#### YOUR TASK:
Within the listing below, please copy exactly the lines between the line holding "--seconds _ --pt" and the line holding "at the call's", inclusive.

#### SOURCE MATERIAL:
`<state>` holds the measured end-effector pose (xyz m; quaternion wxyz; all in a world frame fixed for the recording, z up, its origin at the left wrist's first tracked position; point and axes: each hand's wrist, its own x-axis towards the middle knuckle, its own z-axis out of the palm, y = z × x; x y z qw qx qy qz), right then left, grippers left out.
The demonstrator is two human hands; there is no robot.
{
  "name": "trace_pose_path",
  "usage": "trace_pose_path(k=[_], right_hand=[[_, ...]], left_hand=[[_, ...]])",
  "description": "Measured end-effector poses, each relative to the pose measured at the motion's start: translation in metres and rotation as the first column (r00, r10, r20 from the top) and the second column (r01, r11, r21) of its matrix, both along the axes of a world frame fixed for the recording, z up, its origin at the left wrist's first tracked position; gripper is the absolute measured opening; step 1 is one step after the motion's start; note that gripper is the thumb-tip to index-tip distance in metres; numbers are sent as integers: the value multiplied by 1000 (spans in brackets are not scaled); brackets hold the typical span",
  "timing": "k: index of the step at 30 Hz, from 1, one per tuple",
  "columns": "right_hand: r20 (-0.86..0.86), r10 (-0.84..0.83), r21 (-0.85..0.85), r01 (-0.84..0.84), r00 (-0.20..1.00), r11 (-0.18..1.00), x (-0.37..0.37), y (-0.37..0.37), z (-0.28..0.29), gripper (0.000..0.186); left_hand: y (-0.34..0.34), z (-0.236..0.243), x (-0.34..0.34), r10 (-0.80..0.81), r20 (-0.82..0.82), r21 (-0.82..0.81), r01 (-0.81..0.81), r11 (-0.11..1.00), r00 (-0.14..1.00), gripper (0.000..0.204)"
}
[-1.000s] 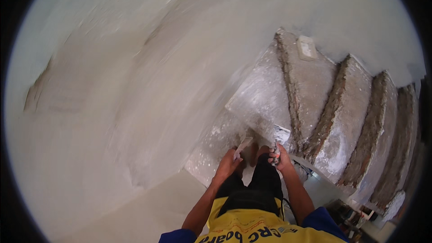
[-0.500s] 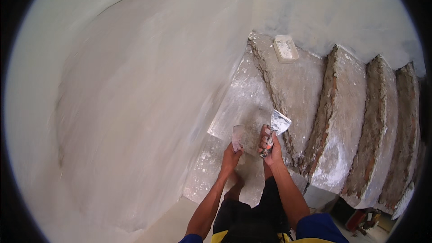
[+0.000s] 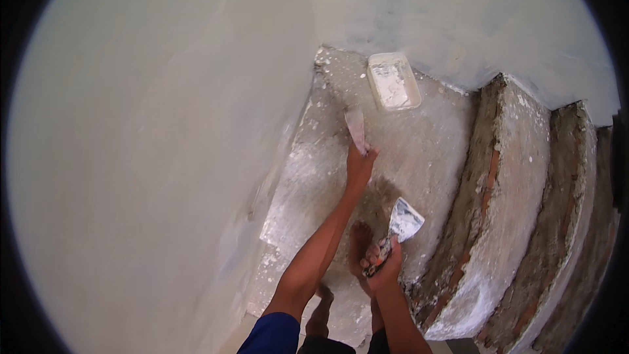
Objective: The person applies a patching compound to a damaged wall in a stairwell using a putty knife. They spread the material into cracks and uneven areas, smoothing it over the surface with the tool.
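My left hand (image 3: pixel 361 164) is stretched forward, closed on a flat, whitish scraper blade (image 3: pixel 356 128) whose blade points away from me. Close beyond it stands a white plastic tub (image 3: pixel 414 96) with white paste smeared inside. Nearer to my body, my right hand (image 3: pixel 385 263) is wrapped round the dark, orange-marked handle of a putty knife (image 3: pixel 407 220). White paste coats part of its wide metal blade, which tilts up to the right. Neither blade touches the tub.
Rough concrete stairs (image 3: pixel 524 151) with crumbly brown risers climb to the right. A smooth plastered wall (image 3: pixel 157 144) fills the left side, and another wall (image 3: pixel 445 19) closes the far side. My bare feet stand on the white-spattered lower steps (image 3: pixel 301 183).
My left hand has reached forward with the scraper blade toward the tub. My right hand keeps the putty knife close to my body. The view has shifted, bringing the tub nearer.
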<state>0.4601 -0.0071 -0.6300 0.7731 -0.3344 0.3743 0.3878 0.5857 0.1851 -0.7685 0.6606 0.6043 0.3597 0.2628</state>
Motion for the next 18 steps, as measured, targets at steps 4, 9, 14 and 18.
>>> trace_pose_path(k=[4,9,14,18], right_hand=[[-39,-90,-2,90,995,996,22,0,-7,38],[-65,-123,83,129,990,988,32,-3,-10,40],[-99,-139,112,150,985,982,20,-10,-7,40],[-8,-121,76,122,993,990,-5,-22,1,40]], left_hand=[[20,-9,102,28,-87,-119,-38,992,996,46],[27,-21,155,187,-133,19,-186,982,973,50],[32,-28,149,200,-209,166,-167,972,957,48],[13,-10,86,99,-15,-123,-100,987,995,37]])
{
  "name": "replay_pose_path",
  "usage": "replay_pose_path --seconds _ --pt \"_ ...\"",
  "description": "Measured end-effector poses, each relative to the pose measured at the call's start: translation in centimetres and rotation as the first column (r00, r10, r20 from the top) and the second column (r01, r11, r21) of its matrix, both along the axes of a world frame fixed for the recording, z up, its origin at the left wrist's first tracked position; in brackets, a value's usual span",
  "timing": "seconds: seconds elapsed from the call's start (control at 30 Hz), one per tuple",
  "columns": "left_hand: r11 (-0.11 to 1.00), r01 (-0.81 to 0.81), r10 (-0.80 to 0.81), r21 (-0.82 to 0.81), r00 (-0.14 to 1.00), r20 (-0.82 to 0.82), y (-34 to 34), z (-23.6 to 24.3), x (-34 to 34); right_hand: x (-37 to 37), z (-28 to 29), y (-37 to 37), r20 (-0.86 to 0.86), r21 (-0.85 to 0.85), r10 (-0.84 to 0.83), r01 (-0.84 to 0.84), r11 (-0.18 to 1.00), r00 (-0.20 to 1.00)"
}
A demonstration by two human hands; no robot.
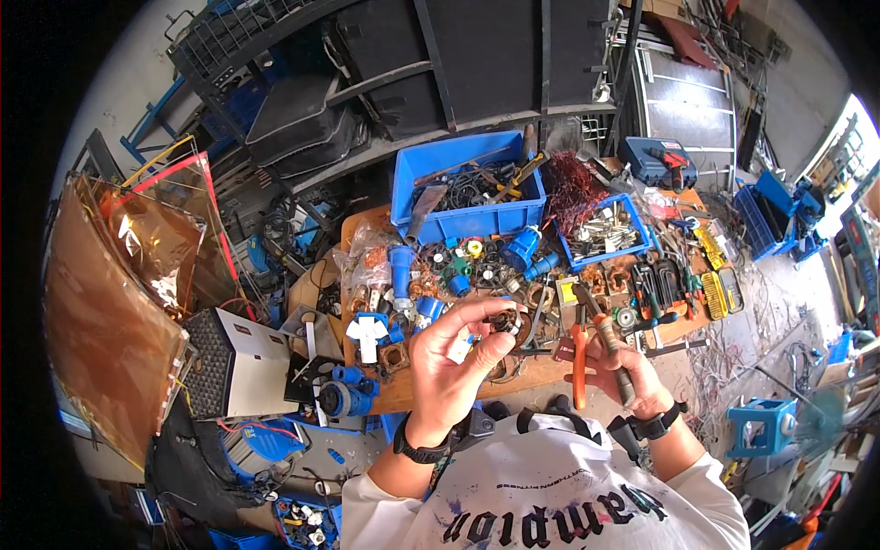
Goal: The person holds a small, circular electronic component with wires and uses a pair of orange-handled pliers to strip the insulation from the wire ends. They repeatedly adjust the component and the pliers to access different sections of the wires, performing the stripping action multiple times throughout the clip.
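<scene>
Hands are counted as two: the left hand (456, 359) is clamped by its fingertips on one small round metal part (502, 321), raised above the wooden counter (541, 371); the right hand (623, 367) is closed around orange-handled pliers (584, 344). Two blue plastic bins (467, 222) are seen behind.

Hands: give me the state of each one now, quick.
Left hand: closed, fingertips pinching a small dark round part.
Right hand: closed around orange-handled pliers.
</scene>
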State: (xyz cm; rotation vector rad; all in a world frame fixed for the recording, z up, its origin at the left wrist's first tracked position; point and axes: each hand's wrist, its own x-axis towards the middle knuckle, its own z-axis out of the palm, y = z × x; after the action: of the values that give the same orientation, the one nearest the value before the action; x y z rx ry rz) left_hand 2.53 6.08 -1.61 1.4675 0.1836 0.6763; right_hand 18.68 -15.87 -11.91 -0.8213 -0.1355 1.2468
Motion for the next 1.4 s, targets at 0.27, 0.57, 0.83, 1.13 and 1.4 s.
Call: replay_pose_path --seconds 0.27,0.57,0.83,1.13,1.4 --pt "0.986 -0.034 0.002 0.163 0.981 0.193 0.4 -0.2 1.3 -0.4 3.6 -0.8 0.013 0.022 -0.006 0.005 1.0 1.0" --pt "0.943 -0.162 0.097 0.29 0.969 0.226 1.6 -1.7 1.8 -1.2 9.1 -2.9 0.074 0.118 0.092 -0.101 0.988 0.993" --pt "0.895 -0.252 0.191 0.367 0.962 0.194 1.2 -2.0 2.5 -0.7 10.6 -3.0 0.197 0.034 0.359 -0.373 0.927 0.912" --pt "0.801 -0.304 0.217 0.517 0.951 0.222 0.6 -1.7 3.3 -0.4 12.4 -1.9 0.302 -0.03 0.441 -0.454 0.891 0.845" --pt "0.727 -0.323 0.218 0.606 0.945 0.242 0.0 -1.7 3.5 -0.4 11.8 -1.7 0.368 -0.056 0.486 -0.502 0.863 0.793"
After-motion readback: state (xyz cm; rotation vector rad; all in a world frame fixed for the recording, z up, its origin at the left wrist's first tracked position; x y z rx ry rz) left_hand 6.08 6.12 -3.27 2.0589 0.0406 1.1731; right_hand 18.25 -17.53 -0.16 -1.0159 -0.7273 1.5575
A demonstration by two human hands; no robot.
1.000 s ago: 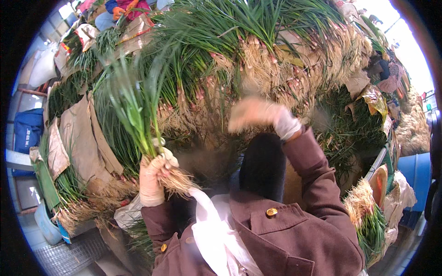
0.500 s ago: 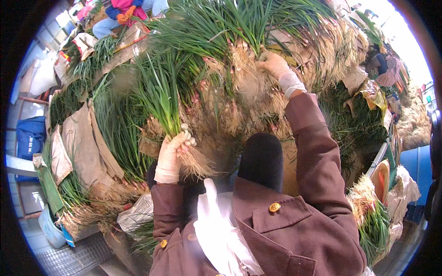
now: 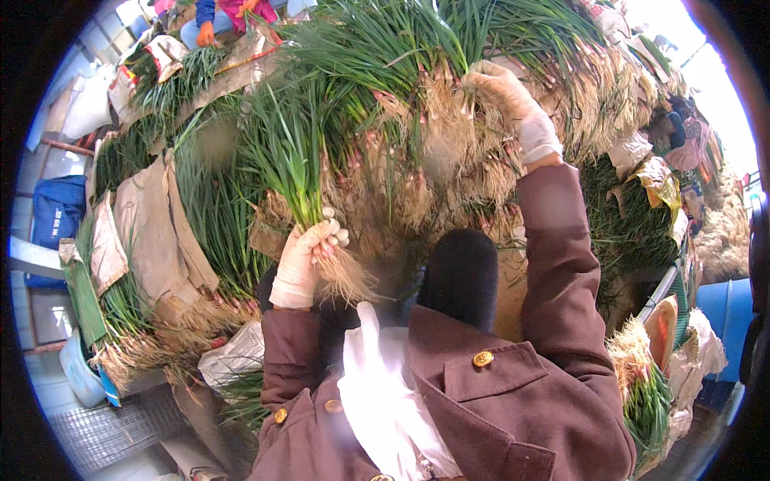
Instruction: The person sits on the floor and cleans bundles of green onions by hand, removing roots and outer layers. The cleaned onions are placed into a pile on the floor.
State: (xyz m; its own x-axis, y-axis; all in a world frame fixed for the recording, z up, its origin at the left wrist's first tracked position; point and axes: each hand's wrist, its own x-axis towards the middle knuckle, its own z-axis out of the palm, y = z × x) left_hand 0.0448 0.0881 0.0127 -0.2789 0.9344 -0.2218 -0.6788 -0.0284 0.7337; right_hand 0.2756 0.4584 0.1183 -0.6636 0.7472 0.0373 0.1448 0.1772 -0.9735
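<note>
From where I stand, a heap of long-leaved green plants [image 3: 377, 48] sweeps from ten o'clock to two, pale roots hanging toward the person. The left hand [image 3: 305, 252], a little toward nine, has its fingers closed round a bunch of plants [image 3: 297, 172], leaves pointing to eleven. The right hand [image 3: 507, 92] is at one, fingers curled by stems in the heap; whether they grip any, I can't tell. Brown sacking [image 3: 140, 240] lies at nine, wire mesh [image 3: 112, 429] at eight, a blue tub [image 3: 726, 325] past three; a co-worker's orange-gloved hand [image 3: 204, 34] shows near eleven.
</note>
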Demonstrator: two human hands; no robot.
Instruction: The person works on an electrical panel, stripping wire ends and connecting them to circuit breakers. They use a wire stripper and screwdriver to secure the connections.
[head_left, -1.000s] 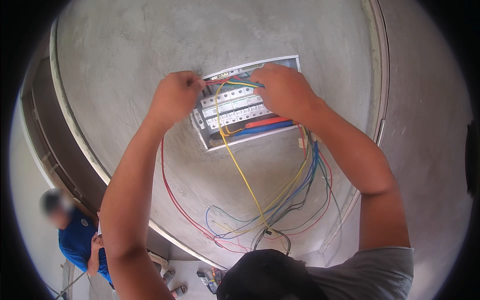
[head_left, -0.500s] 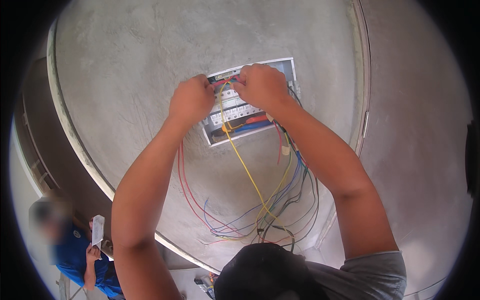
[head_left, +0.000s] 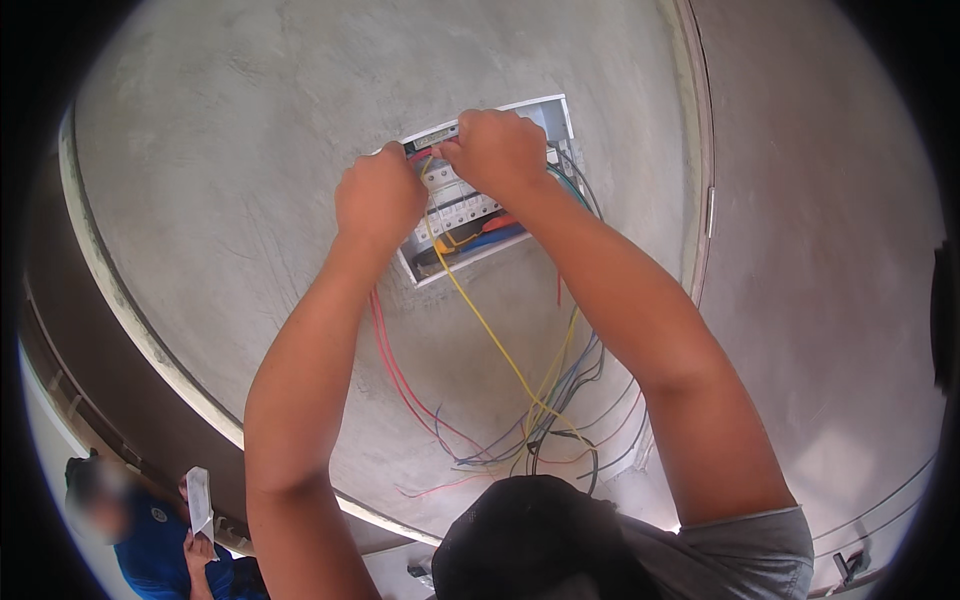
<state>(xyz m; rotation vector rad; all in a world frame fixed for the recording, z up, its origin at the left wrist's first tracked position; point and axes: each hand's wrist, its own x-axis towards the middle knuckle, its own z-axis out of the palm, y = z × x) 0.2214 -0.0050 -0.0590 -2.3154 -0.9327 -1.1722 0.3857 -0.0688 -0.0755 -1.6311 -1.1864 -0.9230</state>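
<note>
A white-framed electrical panel box (head_left: 556,122) is set into the grey wall, holding rows of circuit breakers (head_left: 455,217). My left hand (head_left: 383,195) is closed at the box's upper left corner, its fingertips on a red wire (head_left: 424,155). Beside it, my right hand (head_left: 498,152) pinches the same wire near the top edge; its fingers partly cover the grip. A yellow wire (head_left: 482,318) comes down from between my hands across the breakers. In the bottom of the box lies a tool with red and blue handles (head_left: 495,238), partly hidden by my right wrist.
Loose red wires (head_left: 390,350) hang below the box on the left. A tangle of coloured wires (head_left: 540,425) droops below it on the right. At lower left, a person in blue (head_left: 160,540) holds a white sheet-like object (head_left: 200,500). A brown door panel (head_left: 800,250) stands at right.
The view has shifted, so the box sits slightly further left. My right hand has come closer to my left along the top of the box. Both hands stay closed.
</note>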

#### EXERCISE RESPONSE:
  "usage": "replay_pose_path --seconds _ --pt \"_ ...\"",
  "description": "Measured end-effector poses, each relative to the pose measured at the call's start: translation in centimetres and rotation as the first column (r00, r10, r20 from the top) and the second column (r01, r11, r21) of its matrix, both along the axes of a world frame fixed for the recording, z up, its origin at the left wrist's first tracked position; in brackets, a value's usual span",

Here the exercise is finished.